## Task to carry out:
How many separate lines of the data contain "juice"? Give the count and nothing else.

## Collected data:

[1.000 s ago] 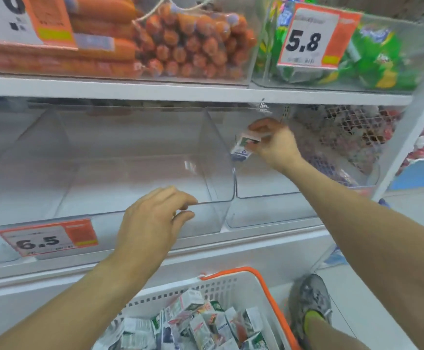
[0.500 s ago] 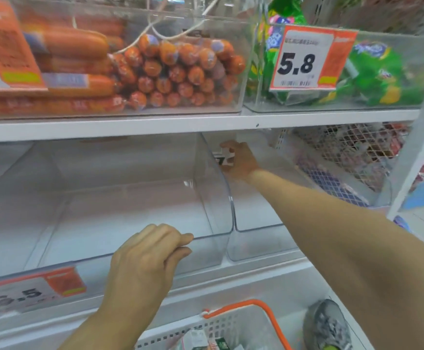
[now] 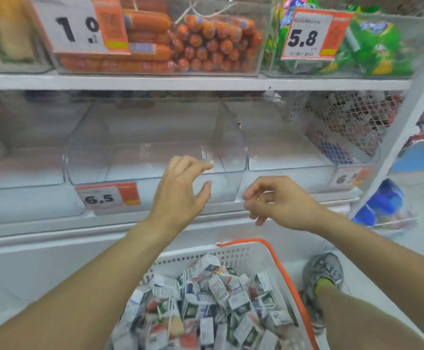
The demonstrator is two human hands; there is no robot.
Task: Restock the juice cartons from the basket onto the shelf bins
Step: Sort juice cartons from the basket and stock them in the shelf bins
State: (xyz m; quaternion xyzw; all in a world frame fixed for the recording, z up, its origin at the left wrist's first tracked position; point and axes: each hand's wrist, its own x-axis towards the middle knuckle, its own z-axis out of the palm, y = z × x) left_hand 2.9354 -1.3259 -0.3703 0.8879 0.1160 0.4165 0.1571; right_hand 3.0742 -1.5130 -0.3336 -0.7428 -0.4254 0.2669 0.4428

## Reply to the task:
2